*** Opening of Exercise input ***

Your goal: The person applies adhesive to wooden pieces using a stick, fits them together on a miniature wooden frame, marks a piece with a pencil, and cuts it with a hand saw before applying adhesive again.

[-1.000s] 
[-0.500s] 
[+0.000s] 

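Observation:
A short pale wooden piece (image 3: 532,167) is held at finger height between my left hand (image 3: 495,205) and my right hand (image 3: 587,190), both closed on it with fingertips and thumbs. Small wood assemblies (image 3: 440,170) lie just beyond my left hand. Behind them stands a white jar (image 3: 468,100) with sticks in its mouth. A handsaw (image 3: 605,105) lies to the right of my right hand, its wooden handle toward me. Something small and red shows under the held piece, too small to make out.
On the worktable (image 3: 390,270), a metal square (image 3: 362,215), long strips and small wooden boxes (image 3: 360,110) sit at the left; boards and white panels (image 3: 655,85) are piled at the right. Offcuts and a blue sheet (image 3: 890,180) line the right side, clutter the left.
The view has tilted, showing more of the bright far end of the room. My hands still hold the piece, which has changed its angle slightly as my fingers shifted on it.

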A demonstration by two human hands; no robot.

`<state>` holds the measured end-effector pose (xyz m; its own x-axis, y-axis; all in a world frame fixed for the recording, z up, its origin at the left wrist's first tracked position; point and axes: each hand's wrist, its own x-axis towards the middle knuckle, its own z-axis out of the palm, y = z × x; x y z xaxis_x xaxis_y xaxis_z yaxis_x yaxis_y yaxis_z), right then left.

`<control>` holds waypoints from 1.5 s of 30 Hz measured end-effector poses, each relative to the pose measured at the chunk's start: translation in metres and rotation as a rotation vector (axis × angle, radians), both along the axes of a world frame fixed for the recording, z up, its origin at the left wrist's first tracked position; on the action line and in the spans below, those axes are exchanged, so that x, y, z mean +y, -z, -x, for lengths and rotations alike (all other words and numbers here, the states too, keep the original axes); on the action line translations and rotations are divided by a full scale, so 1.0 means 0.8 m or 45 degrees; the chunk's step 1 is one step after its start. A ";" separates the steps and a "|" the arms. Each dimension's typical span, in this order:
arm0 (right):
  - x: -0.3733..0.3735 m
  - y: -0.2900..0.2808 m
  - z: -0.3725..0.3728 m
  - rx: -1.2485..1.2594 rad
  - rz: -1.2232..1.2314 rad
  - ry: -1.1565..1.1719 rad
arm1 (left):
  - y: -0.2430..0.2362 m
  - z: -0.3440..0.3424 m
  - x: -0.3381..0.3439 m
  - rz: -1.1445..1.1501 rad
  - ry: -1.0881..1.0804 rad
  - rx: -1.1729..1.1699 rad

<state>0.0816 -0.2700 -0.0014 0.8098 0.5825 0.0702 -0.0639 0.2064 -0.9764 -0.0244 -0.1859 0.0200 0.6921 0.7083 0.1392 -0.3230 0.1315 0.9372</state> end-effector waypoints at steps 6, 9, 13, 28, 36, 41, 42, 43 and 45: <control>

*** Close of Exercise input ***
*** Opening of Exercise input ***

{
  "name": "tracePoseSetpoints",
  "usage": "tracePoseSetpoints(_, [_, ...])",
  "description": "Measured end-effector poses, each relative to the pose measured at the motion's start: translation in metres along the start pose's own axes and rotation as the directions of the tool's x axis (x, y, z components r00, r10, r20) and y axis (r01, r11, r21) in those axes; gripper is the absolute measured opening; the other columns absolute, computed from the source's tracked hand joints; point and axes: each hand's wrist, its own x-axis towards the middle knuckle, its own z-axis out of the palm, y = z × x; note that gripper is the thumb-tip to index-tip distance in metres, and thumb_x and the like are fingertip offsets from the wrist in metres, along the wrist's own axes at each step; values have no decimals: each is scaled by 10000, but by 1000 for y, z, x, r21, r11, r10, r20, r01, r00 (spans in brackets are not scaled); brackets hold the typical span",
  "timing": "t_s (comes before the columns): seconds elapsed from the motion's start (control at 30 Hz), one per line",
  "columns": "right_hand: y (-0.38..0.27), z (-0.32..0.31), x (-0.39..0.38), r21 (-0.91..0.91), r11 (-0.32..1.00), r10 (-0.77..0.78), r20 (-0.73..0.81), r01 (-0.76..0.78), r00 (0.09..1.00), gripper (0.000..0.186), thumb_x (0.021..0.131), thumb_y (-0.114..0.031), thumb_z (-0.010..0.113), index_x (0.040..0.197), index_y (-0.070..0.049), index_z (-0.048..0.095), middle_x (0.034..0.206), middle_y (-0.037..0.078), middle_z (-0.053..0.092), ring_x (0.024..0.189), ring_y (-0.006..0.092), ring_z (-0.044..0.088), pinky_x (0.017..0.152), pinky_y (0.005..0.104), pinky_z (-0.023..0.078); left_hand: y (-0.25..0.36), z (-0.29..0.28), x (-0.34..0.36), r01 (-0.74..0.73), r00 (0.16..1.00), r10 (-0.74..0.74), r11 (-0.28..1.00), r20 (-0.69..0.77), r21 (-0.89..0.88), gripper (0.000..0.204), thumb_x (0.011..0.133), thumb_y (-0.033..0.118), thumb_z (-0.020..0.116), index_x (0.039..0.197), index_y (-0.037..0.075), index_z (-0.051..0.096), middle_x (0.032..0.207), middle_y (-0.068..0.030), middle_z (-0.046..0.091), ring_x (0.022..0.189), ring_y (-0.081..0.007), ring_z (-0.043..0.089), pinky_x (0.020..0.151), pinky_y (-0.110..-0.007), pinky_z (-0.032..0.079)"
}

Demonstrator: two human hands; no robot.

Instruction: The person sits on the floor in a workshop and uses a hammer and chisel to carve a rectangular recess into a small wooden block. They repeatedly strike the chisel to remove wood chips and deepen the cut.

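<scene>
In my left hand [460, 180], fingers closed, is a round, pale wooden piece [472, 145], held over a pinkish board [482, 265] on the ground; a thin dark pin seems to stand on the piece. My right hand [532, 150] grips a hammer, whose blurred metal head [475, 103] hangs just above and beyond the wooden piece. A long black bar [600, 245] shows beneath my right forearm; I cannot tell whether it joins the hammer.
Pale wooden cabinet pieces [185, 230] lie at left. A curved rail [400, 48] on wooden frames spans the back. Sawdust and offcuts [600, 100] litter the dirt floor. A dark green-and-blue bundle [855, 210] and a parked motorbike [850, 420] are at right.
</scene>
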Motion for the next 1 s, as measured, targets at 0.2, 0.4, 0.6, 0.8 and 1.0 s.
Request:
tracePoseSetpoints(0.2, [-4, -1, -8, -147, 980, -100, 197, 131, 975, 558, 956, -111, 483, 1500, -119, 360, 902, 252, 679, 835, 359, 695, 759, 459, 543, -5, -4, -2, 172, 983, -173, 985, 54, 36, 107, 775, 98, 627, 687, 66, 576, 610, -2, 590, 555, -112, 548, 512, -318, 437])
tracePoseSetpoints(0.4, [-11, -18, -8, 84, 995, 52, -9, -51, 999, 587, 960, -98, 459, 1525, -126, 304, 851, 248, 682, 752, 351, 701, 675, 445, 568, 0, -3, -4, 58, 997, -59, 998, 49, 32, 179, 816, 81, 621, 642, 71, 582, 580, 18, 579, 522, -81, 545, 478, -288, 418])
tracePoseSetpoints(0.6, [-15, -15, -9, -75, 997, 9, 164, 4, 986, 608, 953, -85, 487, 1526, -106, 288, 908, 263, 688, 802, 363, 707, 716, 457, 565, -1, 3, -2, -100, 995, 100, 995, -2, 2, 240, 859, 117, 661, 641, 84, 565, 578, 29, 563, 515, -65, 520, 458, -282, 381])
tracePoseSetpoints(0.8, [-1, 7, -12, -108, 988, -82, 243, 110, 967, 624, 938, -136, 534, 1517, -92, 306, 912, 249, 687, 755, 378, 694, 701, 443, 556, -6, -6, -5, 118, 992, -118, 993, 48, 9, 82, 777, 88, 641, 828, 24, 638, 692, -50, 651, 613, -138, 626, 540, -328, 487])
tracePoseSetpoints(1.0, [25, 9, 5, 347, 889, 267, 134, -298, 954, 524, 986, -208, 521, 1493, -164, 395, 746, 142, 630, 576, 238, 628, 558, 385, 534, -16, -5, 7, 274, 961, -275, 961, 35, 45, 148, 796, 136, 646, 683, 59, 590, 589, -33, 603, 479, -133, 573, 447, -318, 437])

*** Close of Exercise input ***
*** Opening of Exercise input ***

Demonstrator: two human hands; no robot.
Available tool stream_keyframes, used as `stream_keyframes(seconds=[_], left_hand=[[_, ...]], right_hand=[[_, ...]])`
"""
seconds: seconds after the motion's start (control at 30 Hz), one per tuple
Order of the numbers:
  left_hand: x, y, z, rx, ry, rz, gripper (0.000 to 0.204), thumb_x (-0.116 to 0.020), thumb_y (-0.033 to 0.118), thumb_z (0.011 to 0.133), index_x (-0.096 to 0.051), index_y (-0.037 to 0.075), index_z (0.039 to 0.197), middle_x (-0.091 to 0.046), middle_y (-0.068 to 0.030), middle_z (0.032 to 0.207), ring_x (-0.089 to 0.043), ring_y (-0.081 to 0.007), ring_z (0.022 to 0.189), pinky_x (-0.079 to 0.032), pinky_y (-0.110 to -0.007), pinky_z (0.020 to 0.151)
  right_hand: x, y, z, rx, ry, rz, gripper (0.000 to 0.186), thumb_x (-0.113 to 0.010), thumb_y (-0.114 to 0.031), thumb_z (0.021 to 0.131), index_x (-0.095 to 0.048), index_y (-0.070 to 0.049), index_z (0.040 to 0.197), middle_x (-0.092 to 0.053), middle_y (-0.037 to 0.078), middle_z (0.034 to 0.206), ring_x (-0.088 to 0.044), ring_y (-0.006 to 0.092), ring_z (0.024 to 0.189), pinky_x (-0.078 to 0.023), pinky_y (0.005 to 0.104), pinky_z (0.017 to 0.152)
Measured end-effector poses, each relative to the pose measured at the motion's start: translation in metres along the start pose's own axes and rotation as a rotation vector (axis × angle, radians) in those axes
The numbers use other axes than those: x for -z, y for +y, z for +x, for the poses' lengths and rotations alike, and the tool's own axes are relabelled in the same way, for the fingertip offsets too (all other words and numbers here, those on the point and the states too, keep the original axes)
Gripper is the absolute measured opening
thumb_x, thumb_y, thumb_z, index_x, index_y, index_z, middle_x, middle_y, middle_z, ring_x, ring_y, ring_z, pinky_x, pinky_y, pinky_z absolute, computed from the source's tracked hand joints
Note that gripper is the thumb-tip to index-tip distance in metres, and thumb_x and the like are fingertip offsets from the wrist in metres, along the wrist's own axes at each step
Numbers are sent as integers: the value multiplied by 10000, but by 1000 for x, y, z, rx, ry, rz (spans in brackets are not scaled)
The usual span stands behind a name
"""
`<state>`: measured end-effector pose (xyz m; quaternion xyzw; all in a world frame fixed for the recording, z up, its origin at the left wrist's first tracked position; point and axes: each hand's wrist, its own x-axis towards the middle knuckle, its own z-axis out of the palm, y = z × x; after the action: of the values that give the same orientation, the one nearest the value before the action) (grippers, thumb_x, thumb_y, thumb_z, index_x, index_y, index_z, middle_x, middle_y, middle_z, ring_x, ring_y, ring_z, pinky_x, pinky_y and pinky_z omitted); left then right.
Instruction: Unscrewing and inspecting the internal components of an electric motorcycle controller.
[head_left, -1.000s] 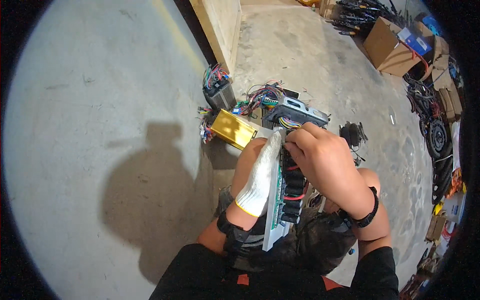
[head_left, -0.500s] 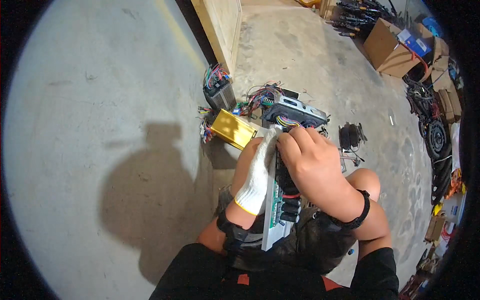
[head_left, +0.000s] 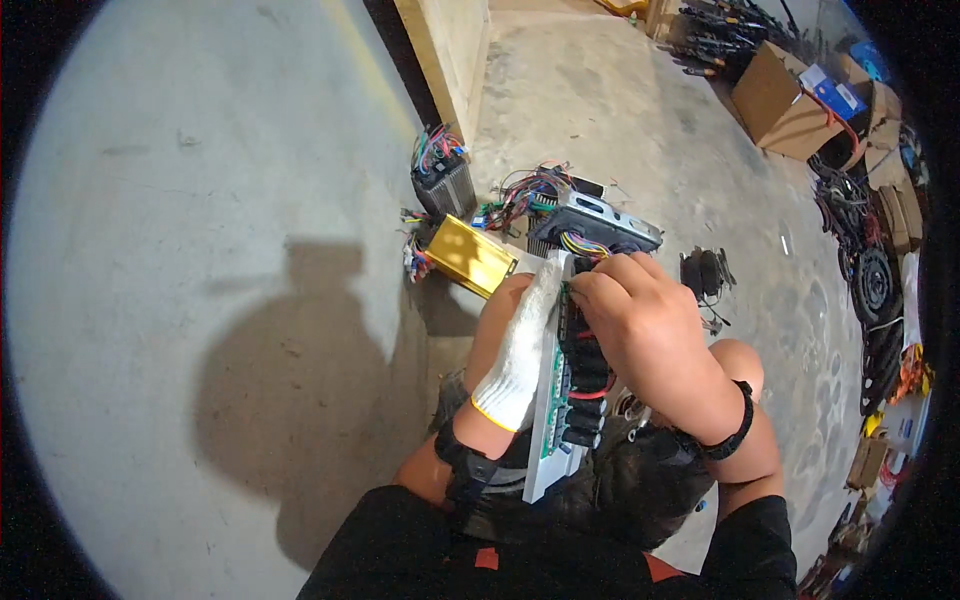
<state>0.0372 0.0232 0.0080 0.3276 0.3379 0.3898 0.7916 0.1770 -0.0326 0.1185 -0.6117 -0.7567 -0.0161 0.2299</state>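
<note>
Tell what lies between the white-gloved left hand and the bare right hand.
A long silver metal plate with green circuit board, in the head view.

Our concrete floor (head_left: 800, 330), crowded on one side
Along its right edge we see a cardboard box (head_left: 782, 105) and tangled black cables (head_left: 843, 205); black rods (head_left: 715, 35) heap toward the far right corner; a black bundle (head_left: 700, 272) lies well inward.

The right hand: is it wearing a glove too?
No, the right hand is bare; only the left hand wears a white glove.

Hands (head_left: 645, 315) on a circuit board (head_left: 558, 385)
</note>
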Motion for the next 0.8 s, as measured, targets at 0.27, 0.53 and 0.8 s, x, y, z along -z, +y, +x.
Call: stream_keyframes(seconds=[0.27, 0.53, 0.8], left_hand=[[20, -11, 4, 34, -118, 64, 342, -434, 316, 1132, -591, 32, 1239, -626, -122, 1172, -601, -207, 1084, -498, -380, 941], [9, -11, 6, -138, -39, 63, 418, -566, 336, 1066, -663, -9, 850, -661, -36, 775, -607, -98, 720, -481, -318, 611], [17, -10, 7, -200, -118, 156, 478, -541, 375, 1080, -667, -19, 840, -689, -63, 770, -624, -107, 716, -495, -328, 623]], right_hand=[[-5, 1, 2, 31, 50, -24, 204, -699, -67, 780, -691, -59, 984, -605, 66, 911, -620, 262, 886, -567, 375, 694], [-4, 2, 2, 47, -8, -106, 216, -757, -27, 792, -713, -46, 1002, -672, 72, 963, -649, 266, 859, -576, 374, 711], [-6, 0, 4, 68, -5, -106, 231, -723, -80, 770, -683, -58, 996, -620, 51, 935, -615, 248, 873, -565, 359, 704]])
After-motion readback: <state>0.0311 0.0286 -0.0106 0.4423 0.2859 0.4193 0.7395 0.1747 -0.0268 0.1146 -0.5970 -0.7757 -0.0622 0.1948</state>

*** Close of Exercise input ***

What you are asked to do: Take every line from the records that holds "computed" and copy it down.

Task result:
  "description": "Measured end-effector poses, each relative to the pose measured at the motion's start: translation in metres along the start pose's own axes and rotation as the directions of the tool's x axis (x, y, z components r00, r10, r20) and y axis (r01, r11, r21) in those axes; gripper is the absolute measured opening; the other columns absolute, computed from the source's tracked hand joints; point and axes: each hand's wrist, its own x-axis towards the middle knuckle, its own z-axis out of the palm, y = z × x; note that gripper is the thumb-tip to index-tip distance in metres, and thumb_x and the like are fingertip offsets from the wrist in metres, along the wrist's own axes at each step; values have no decimals: each is scaled by 10000, but by 1000 for y, z, x, r21, r11, r10, r20, r01, r00 (spans in brackets are not scaled); brackets hold the typical span",
thumb_x, thumb_y, thumb_z, index_x, index_y, index_z, middle_x, middle_y, middle_z, ring_x, ring_y, ring_z, pinky_x, pinky_y, pinky_z absolute, computed from the source's tracked hand joints

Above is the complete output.